Sugerencias y pautas clave para iniciativas de RSE en Yemen
- Diseño centrado en la comunidad: implicar desde el inicio a líderes locales y comités de agua y educación, con roles claros y capacitación.
- Integración agua-educación-salud: combinar rehabilitación de escuelas con instalación de servicios de agua y saneamiento y programas de higiene.
- Enfoque sostenible: preferir tecnologías de bajo costo operativo (por ejemplo, bombeo solar), formación técnica local y fondos de reposición.
- Atención a género y protección: asegurar instalaciones seguras y accesibles para niñas, mujeres y personas vulnerables; incluir componentes de protección y prevención de violencia.
- Monitoreo y transparencia: indicadores claros de resultado, supervisión participativa y rendición de cuentas frente a la comunidad y donantes.
- Adaptación a contexto de conflicto: programación flexible, análisis de riesgo y coordinación con actores humanitarios para garantizar acceso y seguridad.

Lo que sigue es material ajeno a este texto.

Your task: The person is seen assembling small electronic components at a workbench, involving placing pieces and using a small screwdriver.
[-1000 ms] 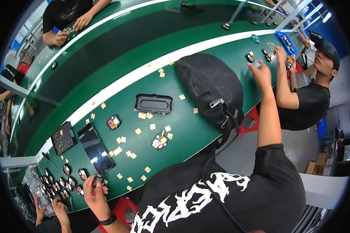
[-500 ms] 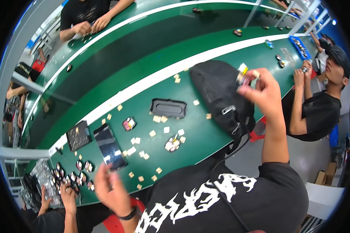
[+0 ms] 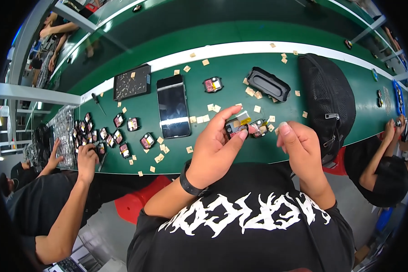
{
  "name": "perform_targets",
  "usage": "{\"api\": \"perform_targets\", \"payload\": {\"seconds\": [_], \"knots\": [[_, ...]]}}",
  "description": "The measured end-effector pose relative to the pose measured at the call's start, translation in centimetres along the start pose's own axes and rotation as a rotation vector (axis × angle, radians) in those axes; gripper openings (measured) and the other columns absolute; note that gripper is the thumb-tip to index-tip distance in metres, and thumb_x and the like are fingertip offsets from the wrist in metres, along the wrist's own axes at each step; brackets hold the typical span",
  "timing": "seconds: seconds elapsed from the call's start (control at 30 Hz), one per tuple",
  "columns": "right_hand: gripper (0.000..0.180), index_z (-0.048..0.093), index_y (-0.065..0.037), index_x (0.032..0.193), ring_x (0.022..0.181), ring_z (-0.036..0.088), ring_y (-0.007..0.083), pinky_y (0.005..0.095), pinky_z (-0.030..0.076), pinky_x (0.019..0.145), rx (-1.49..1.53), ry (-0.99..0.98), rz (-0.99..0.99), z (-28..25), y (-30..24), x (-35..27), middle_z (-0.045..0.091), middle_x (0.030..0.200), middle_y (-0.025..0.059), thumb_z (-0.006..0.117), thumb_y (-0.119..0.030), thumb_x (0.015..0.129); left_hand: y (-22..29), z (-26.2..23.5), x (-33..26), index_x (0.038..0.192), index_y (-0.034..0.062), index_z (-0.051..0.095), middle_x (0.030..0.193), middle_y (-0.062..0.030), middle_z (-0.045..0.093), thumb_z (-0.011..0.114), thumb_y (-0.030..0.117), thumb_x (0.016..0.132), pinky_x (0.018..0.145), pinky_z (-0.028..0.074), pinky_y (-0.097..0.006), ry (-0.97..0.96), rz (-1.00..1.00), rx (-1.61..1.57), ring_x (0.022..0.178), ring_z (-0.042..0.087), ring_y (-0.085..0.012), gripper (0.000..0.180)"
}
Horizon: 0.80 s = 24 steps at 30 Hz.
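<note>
My left hand (image 3: 215, 152) grips a small black watch-like case (image 3: 235, 128) between thumb and fingers. A circuit board shows inside it, and a yellow-taped flap (image 3: 243, 118) stands up from its top. Just to the right of it, a second open case (image 3: 259, 128) lies on the green table. My right hand (image 3: 300, 147) is beside that second case, thumb and fingers curled together; whatever they may pinch is too small to make out. Farther back lie another open case (image 3: 212, 85) and a black oblong tray (image 3: 269, 84).
A dark phone (image 3: 173, 106) and a black box lid (image 3: 132, 82) lie to the left, near a screwdriver (image 3: 98, 104). Small beige squares (image 3: 257, 109) are scattered about. A black bag (image 3: 327, 106) stands at right. A neighbour's hand (image 3: 87, 158) works among several cases at left.
The case with the yellow flap has passed from my right hand to my left. Both hands have come together over the table's front, and the view has turned.
</note>
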State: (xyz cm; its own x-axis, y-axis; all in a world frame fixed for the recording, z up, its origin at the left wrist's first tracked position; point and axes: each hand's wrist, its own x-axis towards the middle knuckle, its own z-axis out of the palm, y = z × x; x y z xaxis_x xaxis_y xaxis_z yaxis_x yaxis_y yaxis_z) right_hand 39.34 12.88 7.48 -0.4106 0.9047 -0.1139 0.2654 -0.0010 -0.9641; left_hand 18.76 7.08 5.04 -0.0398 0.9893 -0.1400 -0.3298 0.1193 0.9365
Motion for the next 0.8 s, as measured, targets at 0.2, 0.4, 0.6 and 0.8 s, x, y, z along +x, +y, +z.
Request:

Al mirar los esfuerzos de responsabilidad social que han apoyado agua segura y educación comunitaria en Yemen, emerge una lección clara: las intervenciones más efectivas integran tecnología apropiada, financiación sostenida y, sobre todo, liderazgo comunitario. Las alianzas que combinan recursos privados con la legitimidad y el conocimiento de organizaciones locales y humanitarias permiten respuestas más rápidas y duraderas, siempre que prioricen mantenimiento, participación de mujeres y mecanismos de rendición de cuentas que den continuidad a los beneficios adquiridos por las comunidades.